### WHAT IS BEING ASKED
Return every line from the records below in which the word "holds" is found.

### Records contained in a dataset
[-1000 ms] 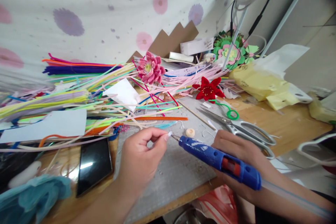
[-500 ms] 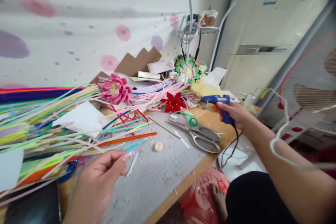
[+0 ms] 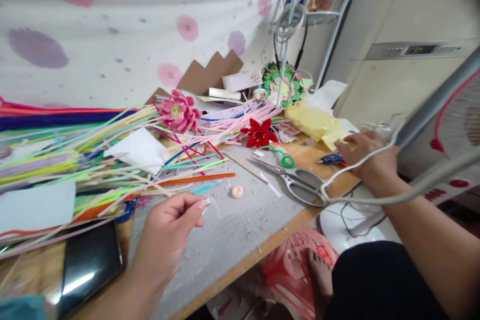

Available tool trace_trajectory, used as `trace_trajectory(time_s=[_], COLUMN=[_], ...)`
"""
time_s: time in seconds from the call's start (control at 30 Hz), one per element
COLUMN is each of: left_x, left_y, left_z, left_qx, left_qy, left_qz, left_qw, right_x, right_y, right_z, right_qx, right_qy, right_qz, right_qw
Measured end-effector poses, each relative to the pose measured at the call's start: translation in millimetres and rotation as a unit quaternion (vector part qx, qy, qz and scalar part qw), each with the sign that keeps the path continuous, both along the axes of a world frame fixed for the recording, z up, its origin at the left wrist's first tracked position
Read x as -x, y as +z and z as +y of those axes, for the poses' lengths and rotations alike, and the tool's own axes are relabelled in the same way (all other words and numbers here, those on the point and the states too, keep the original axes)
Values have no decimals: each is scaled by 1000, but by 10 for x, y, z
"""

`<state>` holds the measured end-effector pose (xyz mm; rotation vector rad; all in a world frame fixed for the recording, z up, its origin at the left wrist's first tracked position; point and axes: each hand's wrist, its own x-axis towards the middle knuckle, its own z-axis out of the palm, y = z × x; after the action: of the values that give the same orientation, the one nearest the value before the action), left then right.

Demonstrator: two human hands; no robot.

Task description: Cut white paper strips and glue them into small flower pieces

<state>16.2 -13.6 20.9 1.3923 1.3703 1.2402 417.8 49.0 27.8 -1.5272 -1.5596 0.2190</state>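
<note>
White scrap pinched between thumb and forefinger of the left hand, grip pressed together on it, remaining fingers curled underneath. Held just above the grey mat, near the middle of the counter.

Just beyond the scrap, a small cream disc flat on the mat, with an orange pipe cleaner stretched out beside it.

Further right, scissors lying flat between the two hands, handles towards the counter's right edge. Just behind them a green loop, and behind that a red flower.

Right hand laid over the rear of the blue glue gun, well apart from the scrap, at the right edge of the counter. Only the front end of the gun in sight; grip there covered by the back of the hand, so clasped or merely resting, cannot tell. White cable looping across in front of that hand. Yellow bag crumpled just beyond the fingertips.

To the left, a sprawling heap of pipe cleaners in many colours, a pink flower at its far end and a white sheet on top. Dark phone face up at the near left corner.

Below the counter's front edge, a red basket on the floor, a bare foot touching it
</note>
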Motion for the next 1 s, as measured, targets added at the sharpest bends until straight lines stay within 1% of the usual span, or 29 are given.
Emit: trace_trajectory(time_s=[0.03,0.1,0.13,0.17,0.2,0.23,0.3,0.37,0.43,0.5,0.7,0.87,1.0], left_x=[-4,-6,-4,-1,3,7,13,13,11,10,7,-13,-26], left_y=[4,3,-2,-9,-16,-22,-32,-37,-37,-33,2,32,49], left_z=[-4,-9,-13,-17,-22,-27,-35,-37,-33,-31,-49,-64,-81], left_qx=[3,7,8,9,9,10,14,21,25,27,14,-10,-28], left_qy=[-3,-8,-13,-18,-24,-29,-39,-44,-50,-56,-63,-60,-58], left_qz=[2,3,3,3,3,4,9,16,24,29,51,83,104], left_qw=[1000,1000,1000,1000,1000,1000,999,999,998,998,997,995,993], right_x=[239,794,1078,1345,1582,1778,2040,2157,2192,2205,2266,2290,2296], right_y=[25,37,31,22,12,4,-6,-14,-22,-29,-41,-23,-15], right_z=[-42,-166,-240,-313,-377,-428,-477,-469,-433,-399,-366,-380,-407], right_qx=[-4,-13,7,47,86,116,179,223,249,261,279,265,254], right_qy=[6,49,112,220,308,354,386,383,383,381,367,355,352], right_qz=[-2,-7,-4,39,81,116,194,264,317,336,330,301,297], right_qw=[1000,999,994,974,944,921,884,856,831,821,824,844,850])
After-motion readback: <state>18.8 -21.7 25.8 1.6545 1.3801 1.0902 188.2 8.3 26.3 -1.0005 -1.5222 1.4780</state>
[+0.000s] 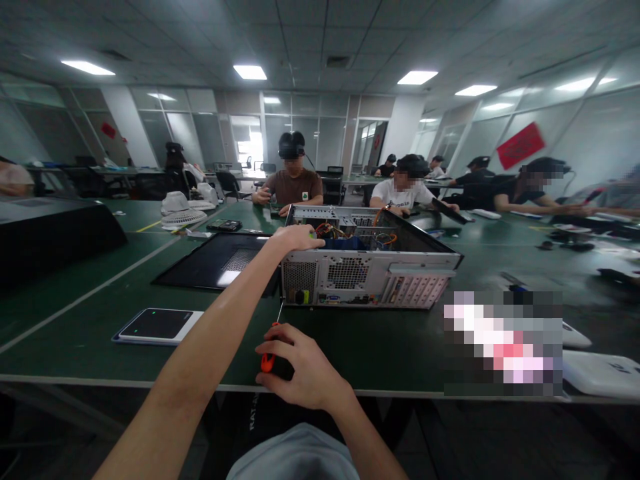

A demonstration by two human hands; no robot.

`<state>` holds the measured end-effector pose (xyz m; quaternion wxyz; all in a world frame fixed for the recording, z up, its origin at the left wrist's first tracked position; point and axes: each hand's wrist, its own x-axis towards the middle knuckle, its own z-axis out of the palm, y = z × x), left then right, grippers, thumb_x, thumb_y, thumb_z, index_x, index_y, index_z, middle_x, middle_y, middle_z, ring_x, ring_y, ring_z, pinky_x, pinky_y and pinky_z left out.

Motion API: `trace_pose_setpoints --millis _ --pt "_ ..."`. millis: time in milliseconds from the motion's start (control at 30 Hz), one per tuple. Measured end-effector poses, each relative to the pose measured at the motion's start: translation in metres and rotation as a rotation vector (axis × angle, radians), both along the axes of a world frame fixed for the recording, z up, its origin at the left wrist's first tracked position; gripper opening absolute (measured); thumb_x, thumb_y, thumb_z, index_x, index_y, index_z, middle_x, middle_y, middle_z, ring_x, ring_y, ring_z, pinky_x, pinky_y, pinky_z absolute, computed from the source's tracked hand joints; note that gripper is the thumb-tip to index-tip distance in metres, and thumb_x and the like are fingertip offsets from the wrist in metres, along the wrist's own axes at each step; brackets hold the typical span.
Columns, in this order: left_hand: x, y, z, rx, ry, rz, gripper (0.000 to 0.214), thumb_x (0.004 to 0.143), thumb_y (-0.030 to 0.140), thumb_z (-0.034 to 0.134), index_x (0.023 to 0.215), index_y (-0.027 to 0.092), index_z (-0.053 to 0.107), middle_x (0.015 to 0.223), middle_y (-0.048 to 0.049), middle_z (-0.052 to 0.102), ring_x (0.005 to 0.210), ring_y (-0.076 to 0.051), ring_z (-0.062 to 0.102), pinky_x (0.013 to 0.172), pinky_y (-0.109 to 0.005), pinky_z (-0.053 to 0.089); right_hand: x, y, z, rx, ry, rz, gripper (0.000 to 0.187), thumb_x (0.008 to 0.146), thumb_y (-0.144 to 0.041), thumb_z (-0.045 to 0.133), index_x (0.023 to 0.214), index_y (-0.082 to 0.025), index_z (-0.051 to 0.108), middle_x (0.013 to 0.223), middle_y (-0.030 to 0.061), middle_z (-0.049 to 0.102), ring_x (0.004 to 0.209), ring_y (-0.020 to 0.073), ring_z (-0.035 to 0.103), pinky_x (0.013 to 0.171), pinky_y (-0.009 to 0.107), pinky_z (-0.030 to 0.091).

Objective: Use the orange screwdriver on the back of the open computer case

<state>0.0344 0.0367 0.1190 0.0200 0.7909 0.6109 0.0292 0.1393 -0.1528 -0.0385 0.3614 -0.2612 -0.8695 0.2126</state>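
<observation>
An opened desktop computer case [370, 277] lies on its side, its rear panel of vents, ports and slot covers facing me. Inside, colored wires [327, 230] show above the rim. My left hand [300, 237] is closed over the case's near left corner, with some fingertips hidden past the rim. Just in front of the case, my right hand [300, 363] is curled around the orange handle of a screwdriver [269, 362]. Its thin metal shaft points up toward the case's lower left corner; whether the tip touches a screw I cannot tell.
Left of the case lies a black side panel [210, 260], with a circuit-board part [224, 225] behind it. A flat white-edged device [157, 325] is by my left forearm. White objects [603, 373] lie at the right edge. A person [295, 183] sits opposite.
</observation>
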Motion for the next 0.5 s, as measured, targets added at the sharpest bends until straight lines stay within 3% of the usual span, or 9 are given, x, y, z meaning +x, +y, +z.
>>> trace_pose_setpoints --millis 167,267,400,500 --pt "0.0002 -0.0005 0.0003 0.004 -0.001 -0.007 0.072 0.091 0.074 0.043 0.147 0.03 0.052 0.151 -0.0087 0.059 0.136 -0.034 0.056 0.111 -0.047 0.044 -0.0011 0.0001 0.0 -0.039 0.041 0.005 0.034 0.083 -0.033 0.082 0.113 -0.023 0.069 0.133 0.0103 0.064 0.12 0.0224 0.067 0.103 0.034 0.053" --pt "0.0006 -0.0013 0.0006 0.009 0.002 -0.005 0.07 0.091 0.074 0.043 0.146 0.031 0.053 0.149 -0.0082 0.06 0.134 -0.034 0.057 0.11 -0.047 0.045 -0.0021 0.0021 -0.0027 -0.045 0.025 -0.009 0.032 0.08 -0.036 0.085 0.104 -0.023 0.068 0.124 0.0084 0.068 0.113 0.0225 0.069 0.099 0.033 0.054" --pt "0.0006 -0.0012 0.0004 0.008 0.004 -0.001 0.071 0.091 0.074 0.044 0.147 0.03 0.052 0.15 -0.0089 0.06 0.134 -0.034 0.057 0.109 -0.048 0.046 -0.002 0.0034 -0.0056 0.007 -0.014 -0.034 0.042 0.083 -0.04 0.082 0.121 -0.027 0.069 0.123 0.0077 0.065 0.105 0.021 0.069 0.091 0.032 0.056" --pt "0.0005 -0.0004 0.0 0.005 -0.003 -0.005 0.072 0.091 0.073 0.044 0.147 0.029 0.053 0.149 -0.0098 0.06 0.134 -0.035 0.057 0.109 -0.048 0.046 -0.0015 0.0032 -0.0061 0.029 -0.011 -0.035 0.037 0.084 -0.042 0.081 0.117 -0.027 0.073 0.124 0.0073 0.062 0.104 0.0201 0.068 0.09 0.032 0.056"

### REPLY TO THE EXERCISE
`<state>` holds the measured end-effector pose (xyz mm; rotation vector rad; all in a world frame fixed for the recording, z up, its origin at the left wrist's first tracked position; point and axes: each hand's wrist, its own x-axis towards the middle knuckle, its own z-axis out of the palm, y = z × x; after the action: of the values that give the same orientation, the one nearest the value before the action), left then right.
`<state>` holds the measured end-effector pose (xyz m; quaternion wxyz; all in a world frame fixed for the recording, z up, its origin at the left wrist's first tracked position; point and axes: each hand's wrist, its own x-axis towards the middle knuckle, its own z-axis out of the palm, y = z × x), left then right, grippers, thumb_x, thumb_y, thumb_z, index_x, index_y, index_z, middle_x, middle_y, middle_z, ring_x, ring_y, ring_z, pinky_x, pinky_y and pinky_z left out.

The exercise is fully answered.